Festival della canzone italiana e dei costumi italiani; Sanremo, anche questa sessantesima edizione non poteva smentire la bagarre massmediatica che s’imbastisce attorno a quella che, di diritto, dovrebbe essere la regina del teatro Ariston: la musica e la canzone italiana.
Nella ancor calda kermesse, stentano a stemperarsi gli umori di quanti non accettano l’ennesima imposizione dei burattinai che gestiscono il potere. Anche qui si è vista chiaramente la volontà di imporre scelte che nulla hanno a che vedere con la creatività musicale. Canzoni e testi costruiti per personaggi che farebbero bene a trovare strade più consone al “rango”. Televoto ambiguo. Artisti in erba costruiti in laboratorio e conduzione falsamente familiare alimentano i cori del dissenso attuale.
Persino i musicisti contestano la finale e lanciano gli spartiti per terra mentre il pubblico fischia un ragazzetto stonato, impacciato nei movimenti ma non nel rispondere ai dissenzienti. Di contro, i cantanti bravi che lo supportano, subiscono anche loro gl’impietosi epiteti del pubblico offeso nell’intelligenza e nei gusti.

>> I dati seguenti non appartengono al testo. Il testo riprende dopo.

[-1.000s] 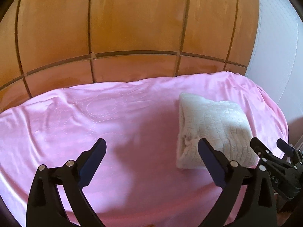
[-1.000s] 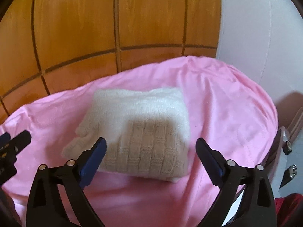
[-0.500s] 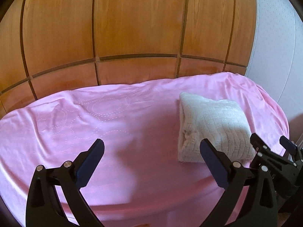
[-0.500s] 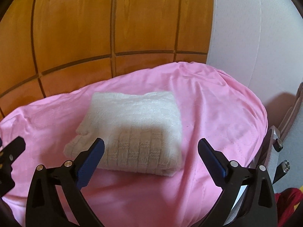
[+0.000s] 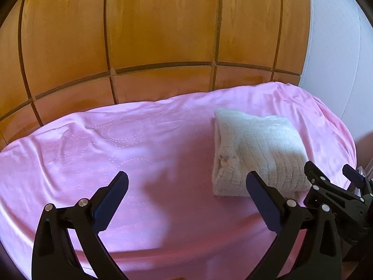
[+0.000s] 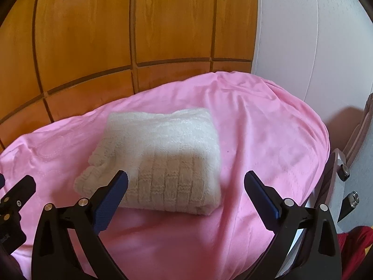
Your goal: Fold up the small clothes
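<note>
On the pink bedspread [image 6: 268,140], toward its right end, sits a folded cream knit sweater [image 6: 167,154], a compact block lying flat. Behind it stands a wooden panelled headboard [image 5: 163,35], with a white wall [image 6: 303,35] to the right.

From the right wrist view we get the sweater nearly head-on: the near face shows a basket-weave rib pattern, and a rolled cuff or sleeve end pokes out at its left near corner. That view also catches metal fittings at the bed's right edge [image 6: 345,170] and a scrap of red fabric [image 6: 356,240] down in the corner, neither visible from the other camera. The left wrist view gives the broad empty stretch of bedspread with dotted circle stitching, and the sweater [image 5: 258,154] off to the right, its bunched, layered edge facing left.

Now the fingers: the left gripper [image 5: 186,186] has its jaws spread wide, holding nothing, hovering over bare bedspread. The right gripper [image 6: 186,186] is spread just as wide, also empty, poised at the sweater's near edge; its left finger [image 6: 112,196] overlaps the knit in the picture, but contact cannot be confirmed.

The sweater's long axis runs away from the cameras toward the headboard in the left view, folded spine to the right.
</note>
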`<state>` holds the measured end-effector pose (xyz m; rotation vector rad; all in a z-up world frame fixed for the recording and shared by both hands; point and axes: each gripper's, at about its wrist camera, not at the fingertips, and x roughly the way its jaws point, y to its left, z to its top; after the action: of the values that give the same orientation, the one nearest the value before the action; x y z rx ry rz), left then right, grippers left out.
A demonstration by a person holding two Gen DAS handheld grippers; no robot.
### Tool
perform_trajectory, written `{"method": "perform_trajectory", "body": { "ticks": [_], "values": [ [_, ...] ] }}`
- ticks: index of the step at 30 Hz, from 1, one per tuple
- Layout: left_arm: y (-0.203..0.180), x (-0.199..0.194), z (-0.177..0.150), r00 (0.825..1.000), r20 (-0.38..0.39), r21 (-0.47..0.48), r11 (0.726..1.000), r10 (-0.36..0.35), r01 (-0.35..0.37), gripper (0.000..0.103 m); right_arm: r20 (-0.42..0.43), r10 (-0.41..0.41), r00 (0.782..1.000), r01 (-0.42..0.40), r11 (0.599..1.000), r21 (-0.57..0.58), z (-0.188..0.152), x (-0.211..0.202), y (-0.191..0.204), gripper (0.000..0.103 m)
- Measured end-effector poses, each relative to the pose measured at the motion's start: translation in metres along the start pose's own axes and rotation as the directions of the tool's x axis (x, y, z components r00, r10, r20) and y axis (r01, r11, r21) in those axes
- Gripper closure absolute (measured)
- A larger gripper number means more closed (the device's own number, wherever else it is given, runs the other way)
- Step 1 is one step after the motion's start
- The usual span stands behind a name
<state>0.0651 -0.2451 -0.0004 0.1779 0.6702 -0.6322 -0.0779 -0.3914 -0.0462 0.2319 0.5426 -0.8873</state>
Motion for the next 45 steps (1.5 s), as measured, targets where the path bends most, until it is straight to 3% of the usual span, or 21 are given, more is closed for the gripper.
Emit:
{"method": "perform_trajectory", "body": {
  "ticks": [39, 45],
  "values": [
    [0.003, 0.014, -0.006, 0.999, -0.043, -0.007, 1.0, -0.025, 0.025, 0.002, -0.03, 0.019, 0.999, -0.019, 1.0, 0.024, -0.002, 0.014, -0.01, 0.004],
    [0.004, 0.022, -0.01, 0.998, -0.061, 0.011, 1.0, -0.001, 0.002, 0.002, -0.027, 0.011, 1.0, -0.01, 0.999, 0.031, 0.001, 0.022, -0.021, 0.004]
  ]
}}
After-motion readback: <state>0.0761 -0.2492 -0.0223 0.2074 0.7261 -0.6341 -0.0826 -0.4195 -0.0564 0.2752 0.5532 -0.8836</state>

Alla bocciatura, quasi tutti i ragazzi, oggi non rispondono con un maggior impegno ma con l’arroganza tipica dei tempi in cui gl’inquisiti mantengono le poltrone dello Stato. Non tornano a lavorare in fucina ma restano saldamente ancorati ai posti privilegiati. Qualcuno ha anche commentato: “ma poverino che male fa se vuole fare un lavoro che gli piace?”; anche le migliaia di persone che stanno lottando per mantenerlo alla Fiat, all’Alcoa, nelle scuole, nelle università, nei call center di Phonemedia vorrebbero poter avere la dignità di un banalissimo posto di lavoro…
D'altronde, se la balia del xx secolo educa le nuove generazioni alla frivolezza e alla spettacolarità; all’appariscenza; al raggiungimento del benessere personale a tutti i costi; all’arrivismo impietoso e arrogante, è naturale che una volta adulti vedano i rapporti del mondo sociale con gli occhi disincantanti degli affari.
Sanremo è un colossale affare. Un affare completamente economico, in cui i veri artisti emergenti non trovano spazi per proporre le proprie creazioni, mentre quelli già affermati rifiutano l’invito per non alimentare un baraccone depresso dall’avidità e dall’ambiguità che lo sorregge.